• **AIM OF THE EXERCISE**: Of the lines below, copy those that hold the word "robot".

** Opening GIVEN DATA block **

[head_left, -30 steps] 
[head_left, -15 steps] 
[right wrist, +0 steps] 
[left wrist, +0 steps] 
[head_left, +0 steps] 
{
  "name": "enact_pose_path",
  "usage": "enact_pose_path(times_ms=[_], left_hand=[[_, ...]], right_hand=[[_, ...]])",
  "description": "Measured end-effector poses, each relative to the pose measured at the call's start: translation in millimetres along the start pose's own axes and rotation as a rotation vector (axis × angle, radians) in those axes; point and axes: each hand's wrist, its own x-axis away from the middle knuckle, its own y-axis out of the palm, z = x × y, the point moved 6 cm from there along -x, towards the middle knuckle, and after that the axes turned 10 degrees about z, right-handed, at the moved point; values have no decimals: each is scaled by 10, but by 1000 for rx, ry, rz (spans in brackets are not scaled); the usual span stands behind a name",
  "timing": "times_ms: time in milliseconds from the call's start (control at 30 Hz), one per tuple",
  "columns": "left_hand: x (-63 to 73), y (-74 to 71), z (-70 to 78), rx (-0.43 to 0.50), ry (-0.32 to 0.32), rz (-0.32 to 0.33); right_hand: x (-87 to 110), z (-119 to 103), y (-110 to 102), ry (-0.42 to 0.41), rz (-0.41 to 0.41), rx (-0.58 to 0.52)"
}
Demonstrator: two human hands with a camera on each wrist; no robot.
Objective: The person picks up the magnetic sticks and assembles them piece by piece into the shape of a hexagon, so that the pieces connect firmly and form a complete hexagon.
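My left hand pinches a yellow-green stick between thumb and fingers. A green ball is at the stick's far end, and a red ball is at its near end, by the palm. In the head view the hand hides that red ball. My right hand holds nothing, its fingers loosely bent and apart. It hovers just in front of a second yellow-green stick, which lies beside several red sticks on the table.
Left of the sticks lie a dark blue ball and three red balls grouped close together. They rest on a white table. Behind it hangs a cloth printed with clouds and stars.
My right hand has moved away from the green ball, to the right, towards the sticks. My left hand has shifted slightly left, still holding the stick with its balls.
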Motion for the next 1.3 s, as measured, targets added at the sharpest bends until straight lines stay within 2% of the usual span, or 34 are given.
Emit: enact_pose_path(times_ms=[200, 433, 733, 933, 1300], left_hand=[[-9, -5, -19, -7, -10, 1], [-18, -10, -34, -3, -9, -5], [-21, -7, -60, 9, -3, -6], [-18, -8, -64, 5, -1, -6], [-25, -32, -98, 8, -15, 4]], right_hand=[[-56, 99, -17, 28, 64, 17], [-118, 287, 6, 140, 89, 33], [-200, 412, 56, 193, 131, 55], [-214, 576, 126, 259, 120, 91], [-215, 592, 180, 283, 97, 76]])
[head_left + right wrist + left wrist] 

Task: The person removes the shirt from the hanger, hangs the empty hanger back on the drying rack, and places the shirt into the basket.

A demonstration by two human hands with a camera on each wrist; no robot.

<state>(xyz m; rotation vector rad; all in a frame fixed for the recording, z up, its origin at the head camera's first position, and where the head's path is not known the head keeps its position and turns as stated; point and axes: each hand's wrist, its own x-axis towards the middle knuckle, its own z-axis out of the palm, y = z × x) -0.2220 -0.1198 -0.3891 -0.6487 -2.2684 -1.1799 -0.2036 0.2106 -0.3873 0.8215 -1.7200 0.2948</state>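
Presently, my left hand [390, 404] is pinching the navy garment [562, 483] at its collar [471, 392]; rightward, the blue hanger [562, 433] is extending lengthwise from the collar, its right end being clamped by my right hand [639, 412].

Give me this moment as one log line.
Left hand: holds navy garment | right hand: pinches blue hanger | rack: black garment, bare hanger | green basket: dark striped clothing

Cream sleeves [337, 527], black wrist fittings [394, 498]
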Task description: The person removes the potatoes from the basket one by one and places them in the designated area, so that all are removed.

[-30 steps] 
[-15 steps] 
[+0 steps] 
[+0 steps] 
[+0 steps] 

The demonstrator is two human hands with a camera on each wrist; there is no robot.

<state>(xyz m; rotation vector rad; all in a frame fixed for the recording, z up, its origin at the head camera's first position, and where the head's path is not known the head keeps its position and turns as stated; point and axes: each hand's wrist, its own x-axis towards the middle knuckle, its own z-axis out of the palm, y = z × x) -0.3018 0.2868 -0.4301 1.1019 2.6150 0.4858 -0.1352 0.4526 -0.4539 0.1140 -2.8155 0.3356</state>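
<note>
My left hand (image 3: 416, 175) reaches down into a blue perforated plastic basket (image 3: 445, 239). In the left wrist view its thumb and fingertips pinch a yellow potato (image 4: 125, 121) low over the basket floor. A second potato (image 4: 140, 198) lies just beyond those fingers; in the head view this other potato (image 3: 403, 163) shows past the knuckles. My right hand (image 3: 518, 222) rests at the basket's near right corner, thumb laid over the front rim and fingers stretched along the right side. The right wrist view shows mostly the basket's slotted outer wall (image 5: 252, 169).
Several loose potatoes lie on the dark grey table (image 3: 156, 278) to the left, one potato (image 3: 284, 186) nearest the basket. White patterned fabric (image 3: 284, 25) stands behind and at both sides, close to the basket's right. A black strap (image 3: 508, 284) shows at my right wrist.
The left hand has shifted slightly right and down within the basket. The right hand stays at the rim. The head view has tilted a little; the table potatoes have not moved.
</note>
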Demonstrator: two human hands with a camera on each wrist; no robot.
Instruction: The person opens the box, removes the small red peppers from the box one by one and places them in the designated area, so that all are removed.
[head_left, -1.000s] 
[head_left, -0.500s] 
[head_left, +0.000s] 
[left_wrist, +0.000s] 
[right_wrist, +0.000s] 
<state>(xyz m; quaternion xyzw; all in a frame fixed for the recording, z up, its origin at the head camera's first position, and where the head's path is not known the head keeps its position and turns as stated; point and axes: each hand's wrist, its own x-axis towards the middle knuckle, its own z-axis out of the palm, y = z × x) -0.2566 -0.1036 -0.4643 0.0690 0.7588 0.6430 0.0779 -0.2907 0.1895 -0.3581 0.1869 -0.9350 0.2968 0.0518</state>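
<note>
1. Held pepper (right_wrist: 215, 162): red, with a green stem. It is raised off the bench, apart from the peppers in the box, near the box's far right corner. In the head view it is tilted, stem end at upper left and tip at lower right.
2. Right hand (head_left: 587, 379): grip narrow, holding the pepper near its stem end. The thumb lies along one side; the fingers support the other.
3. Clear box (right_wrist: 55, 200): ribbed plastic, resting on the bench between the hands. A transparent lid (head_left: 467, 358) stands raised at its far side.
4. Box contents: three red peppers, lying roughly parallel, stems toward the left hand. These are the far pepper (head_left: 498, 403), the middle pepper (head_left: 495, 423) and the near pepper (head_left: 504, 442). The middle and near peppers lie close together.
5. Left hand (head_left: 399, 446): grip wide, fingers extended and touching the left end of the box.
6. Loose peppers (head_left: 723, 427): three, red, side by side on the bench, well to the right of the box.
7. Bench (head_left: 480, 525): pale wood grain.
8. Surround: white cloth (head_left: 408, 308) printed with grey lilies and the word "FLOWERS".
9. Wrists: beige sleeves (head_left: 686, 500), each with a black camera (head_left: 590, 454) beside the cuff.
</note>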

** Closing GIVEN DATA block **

• **RESULT BELOW**:
Demonstrator: two human hands with a camera on each wrist; no robot.
A demonstration by two human hands with a camera on each wrist; no robot.
The demonstrator is two human hands with a camera on each wrist; there is no robot.
Demonstrator: two human hands with a camera on each wrist; no robot.

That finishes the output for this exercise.